If you’re reading this, you better not be sleeping on CSTA Conferences. I’ve attended every year since I started teaching CS and I always walk away reinvigorated for the next school year. Like many early in my CS teaching career, I used to look for ready-to-go curriculum or fun gadgets. Now, I try to find new pedagogical techniques, engaging activities, and ways to go deeper with the material I’m already teaching. Here’s an unordered list of ideas, takeaways, and sites I want to revisit before school starts:

  • I really appreciate the focus CSTA (and the Chapter Leaders) Conference has put on diversity, equity, and inclusion in computer science. This year’s flash talks and presentations from the Equity Fellows were eye-opening and inspiring. My department will be completing a curricular review this year, and I plan on taking a deep dive with the Kapor Center’s Framework for Culturally Responsive-Sustaining Computer Science Education.
  • The “Twitter track” alerted me to Code.org’s new Machine Learning/Artificial Intelligence Learning Module. It look like it has a lot of great hands-on activities.
  • For my more advanced students, I think Daniela Ganelin and Trenton Chang’s presentation on AI Ethics & Criminal Justice will give them a better idea of how machine learning is actually used to make decisions.
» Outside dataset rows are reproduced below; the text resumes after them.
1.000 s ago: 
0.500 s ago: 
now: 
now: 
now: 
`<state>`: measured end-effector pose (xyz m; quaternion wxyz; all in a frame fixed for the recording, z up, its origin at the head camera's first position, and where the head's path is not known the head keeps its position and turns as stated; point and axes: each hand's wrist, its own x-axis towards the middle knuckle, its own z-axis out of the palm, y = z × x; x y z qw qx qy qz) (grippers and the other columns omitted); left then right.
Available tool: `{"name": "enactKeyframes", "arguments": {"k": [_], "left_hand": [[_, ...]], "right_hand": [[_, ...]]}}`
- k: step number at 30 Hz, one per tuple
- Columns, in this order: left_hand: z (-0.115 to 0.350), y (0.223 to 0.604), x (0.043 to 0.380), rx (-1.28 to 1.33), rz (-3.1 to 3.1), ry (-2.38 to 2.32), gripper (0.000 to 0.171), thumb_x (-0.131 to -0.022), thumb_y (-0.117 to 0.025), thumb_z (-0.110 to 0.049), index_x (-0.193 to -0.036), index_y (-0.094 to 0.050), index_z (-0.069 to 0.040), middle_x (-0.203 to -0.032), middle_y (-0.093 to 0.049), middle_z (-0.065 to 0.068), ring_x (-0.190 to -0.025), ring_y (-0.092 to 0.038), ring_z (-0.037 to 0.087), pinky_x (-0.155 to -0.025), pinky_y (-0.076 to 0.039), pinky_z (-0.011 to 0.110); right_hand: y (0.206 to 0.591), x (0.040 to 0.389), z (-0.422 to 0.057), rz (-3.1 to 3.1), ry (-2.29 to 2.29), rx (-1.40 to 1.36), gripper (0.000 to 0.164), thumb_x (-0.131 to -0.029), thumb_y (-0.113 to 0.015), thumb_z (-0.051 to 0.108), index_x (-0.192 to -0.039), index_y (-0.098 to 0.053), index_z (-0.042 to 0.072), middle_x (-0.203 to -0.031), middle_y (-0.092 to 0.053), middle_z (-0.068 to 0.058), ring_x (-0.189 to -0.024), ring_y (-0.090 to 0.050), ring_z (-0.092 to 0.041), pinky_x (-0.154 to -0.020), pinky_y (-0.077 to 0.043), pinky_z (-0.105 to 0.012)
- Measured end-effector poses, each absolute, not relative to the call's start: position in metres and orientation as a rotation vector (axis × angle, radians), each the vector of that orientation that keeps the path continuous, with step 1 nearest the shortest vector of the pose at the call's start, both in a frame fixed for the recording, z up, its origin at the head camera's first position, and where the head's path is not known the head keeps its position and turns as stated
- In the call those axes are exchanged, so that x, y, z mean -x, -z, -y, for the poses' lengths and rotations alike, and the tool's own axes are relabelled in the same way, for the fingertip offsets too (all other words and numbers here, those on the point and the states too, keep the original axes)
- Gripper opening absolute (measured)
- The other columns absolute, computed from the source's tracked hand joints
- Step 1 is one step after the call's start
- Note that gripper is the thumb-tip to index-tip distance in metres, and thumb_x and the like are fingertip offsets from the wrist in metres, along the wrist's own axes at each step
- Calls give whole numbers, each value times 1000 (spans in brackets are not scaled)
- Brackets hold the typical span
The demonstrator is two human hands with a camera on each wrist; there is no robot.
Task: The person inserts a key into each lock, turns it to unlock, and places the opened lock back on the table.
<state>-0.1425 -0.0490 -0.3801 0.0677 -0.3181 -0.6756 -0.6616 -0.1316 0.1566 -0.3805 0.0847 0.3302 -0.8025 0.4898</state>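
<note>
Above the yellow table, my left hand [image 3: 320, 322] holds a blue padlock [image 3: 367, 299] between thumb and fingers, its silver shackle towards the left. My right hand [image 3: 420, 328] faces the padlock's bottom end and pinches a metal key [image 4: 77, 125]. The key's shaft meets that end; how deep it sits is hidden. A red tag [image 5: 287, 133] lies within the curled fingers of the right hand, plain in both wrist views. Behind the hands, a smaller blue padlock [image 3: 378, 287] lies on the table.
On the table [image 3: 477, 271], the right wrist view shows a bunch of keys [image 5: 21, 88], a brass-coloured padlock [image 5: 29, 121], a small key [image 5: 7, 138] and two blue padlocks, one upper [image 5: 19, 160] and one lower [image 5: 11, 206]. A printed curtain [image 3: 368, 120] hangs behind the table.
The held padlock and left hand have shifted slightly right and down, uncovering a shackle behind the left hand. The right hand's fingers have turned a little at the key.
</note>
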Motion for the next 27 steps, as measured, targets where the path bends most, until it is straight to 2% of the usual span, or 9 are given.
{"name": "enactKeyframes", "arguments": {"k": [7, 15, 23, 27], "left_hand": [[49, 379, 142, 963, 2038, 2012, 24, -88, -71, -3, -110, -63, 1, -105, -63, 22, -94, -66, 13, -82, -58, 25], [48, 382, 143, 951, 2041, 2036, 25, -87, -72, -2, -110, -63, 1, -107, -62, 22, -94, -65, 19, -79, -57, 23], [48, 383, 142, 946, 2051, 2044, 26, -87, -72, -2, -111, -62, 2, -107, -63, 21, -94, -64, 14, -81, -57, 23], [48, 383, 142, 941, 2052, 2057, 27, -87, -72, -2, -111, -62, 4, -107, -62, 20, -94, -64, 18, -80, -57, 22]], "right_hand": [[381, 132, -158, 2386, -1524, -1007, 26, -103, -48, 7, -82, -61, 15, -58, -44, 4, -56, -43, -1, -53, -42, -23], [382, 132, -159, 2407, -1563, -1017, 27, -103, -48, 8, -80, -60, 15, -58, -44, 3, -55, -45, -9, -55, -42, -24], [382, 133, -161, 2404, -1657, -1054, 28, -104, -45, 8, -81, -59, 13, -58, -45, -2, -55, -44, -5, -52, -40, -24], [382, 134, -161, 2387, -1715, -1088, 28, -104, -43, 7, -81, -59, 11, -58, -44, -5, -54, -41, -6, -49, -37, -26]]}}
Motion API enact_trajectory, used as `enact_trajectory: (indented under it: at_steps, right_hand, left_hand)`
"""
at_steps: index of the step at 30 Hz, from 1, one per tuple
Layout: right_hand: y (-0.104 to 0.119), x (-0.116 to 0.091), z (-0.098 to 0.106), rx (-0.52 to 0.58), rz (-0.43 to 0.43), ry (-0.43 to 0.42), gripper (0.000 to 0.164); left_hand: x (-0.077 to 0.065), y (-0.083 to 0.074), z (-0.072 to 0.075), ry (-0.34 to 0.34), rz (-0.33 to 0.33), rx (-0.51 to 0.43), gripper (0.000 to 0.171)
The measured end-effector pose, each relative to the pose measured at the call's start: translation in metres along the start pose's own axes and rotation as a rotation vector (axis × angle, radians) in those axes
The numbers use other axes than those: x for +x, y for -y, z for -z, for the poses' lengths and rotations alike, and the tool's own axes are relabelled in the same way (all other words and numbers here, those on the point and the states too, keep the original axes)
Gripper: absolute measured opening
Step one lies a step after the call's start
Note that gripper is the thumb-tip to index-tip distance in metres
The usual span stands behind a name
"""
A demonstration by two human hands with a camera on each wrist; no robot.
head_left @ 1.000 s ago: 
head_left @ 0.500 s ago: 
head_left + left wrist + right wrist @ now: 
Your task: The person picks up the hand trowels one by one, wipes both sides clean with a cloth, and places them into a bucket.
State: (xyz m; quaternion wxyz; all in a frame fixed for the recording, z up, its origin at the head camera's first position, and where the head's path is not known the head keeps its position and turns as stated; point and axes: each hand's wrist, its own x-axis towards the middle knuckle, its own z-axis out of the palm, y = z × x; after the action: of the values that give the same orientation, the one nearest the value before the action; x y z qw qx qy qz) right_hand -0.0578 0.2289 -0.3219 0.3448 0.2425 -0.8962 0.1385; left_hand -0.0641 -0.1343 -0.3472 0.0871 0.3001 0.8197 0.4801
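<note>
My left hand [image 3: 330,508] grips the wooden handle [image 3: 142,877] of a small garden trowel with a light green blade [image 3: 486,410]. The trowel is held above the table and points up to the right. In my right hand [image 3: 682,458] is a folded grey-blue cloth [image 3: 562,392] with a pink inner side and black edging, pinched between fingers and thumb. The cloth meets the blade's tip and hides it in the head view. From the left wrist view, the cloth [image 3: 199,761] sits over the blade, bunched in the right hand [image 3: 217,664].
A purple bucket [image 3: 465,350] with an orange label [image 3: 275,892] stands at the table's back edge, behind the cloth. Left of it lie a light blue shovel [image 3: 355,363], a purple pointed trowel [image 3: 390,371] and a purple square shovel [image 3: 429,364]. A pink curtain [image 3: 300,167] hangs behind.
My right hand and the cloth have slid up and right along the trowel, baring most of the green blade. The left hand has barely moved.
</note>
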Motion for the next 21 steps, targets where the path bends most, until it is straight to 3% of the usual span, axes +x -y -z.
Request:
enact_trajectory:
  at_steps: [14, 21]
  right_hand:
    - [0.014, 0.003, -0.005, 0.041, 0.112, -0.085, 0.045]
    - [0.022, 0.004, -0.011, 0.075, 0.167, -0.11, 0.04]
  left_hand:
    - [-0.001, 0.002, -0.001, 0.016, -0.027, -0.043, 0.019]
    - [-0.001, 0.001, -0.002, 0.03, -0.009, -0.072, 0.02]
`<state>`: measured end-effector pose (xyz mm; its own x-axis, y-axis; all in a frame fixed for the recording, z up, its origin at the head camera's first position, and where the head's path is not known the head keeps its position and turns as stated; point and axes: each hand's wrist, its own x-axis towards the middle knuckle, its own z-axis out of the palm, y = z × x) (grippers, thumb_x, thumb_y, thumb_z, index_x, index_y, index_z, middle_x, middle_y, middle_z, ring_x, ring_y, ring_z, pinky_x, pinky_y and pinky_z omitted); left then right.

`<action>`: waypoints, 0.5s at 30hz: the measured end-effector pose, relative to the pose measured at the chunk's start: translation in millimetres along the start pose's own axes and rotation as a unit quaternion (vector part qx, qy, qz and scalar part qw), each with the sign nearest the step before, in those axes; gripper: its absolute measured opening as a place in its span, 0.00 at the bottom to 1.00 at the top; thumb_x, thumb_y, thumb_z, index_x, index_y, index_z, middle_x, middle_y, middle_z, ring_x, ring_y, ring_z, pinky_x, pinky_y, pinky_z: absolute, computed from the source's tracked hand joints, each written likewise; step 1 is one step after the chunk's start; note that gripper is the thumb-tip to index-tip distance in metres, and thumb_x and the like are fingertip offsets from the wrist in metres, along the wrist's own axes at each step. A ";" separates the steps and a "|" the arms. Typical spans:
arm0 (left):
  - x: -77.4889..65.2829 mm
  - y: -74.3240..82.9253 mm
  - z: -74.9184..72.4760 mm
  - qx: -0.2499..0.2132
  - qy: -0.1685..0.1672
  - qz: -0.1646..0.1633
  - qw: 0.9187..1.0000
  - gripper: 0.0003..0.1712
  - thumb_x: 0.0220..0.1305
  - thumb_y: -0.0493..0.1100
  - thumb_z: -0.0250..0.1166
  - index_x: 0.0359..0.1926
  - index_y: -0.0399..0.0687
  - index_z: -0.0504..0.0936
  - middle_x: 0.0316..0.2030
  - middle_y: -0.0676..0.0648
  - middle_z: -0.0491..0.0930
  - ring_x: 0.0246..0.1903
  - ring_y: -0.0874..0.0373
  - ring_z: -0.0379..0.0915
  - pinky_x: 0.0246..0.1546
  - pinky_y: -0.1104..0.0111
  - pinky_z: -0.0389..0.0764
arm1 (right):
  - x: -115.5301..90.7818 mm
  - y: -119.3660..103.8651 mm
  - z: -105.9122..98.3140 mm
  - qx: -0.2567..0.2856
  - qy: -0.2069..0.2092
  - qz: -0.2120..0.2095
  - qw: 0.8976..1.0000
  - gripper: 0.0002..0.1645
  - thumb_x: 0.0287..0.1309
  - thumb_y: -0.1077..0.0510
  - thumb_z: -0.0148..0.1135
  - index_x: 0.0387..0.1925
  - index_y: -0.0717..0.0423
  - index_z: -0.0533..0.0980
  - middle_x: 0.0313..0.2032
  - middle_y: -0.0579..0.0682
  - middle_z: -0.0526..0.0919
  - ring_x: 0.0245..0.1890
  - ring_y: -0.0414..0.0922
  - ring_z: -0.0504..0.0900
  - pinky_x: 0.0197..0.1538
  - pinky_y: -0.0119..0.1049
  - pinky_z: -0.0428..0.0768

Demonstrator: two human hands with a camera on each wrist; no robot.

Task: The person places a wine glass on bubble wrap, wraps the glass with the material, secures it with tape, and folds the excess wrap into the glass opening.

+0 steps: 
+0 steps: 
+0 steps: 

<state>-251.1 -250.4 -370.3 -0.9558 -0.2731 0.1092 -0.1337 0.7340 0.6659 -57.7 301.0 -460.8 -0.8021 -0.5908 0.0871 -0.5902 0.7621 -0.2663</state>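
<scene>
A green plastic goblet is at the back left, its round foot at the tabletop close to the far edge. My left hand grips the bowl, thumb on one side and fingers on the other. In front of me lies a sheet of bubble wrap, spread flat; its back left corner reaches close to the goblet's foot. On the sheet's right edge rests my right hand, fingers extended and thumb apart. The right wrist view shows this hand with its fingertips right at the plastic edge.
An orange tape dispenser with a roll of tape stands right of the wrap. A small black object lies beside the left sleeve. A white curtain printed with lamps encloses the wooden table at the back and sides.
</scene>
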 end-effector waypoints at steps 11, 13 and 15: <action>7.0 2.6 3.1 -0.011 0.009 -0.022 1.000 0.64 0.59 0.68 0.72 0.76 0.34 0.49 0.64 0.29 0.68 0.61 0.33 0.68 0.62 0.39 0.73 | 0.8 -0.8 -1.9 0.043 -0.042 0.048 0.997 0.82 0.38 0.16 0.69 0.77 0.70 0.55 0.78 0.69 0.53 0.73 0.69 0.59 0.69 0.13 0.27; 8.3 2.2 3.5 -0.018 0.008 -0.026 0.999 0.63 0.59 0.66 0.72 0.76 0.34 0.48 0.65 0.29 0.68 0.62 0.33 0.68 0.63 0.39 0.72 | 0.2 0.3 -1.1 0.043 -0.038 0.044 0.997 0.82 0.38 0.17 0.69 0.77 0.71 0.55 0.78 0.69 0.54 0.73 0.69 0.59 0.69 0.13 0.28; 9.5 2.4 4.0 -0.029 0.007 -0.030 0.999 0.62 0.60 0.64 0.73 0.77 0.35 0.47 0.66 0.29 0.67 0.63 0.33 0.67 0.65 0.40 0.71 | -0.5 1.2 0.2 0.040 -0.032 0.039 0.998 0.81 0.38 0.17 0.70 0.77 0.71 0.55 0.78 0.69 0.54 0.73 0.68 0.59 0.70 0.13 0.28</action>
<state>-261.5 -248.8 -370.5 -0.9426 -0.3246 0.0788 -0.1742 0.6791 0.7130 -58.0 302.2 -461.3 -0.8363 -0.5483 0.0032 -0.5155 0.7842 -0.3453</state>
They always want to see the code!
  • I heard lots of good things about Amazon Future Engineer’s Class Chats and virtual Fulfillment Center Tours. Both sound like great options if we can’t have outside people on campus again this year or take field trips.
  • Tim Bell’s keynote was fantastic; I’ve always incorporated many of the activities from CSUnplugged. I’ll be following up with his Big Ideas paper.
  • In a session by Algorithm Literacy, they shared the “Most Likely Machine” which I plan on using to talk about algorithmic bias with middle school students.
  • For a new twist on an old favorite, Brad Ankney and Sarah Rizzi presented The Geometry & History of Symbols of LGBTQ+ Pride. I gained a new appreciation for the history of the different LGBTQ+ flags, and I love the idea of using them to practice Turtle Art instead of country flags.
  • Jane Waite and Christine Liebe presented the Student-Centered Instructional Continuum chocked full of good instructional strategies. My big takeaway was the reminder that students must read code before they can write it. I’m also intrigued by the PRIMM sequence (Predict-Run-Investigate-Modify-Make) and want to look for places to incorporate it more intentionally.
  • Philip Huff and his team from University of Arkansas have recognized the need for affordable and approachable cybersecurity labs and presented on their CyberArena. The demo lab they showed required the player to find out information about the owner of a cell phone by reading through text messages, browser history, etc which I know would capture my students’ attention. You just have to pay for the cloud access which is just a few cents per hour per student.

So much good stuff this year I couldn’t list it all. I’m hoping we’ll be in-person for 2022 in Chicago!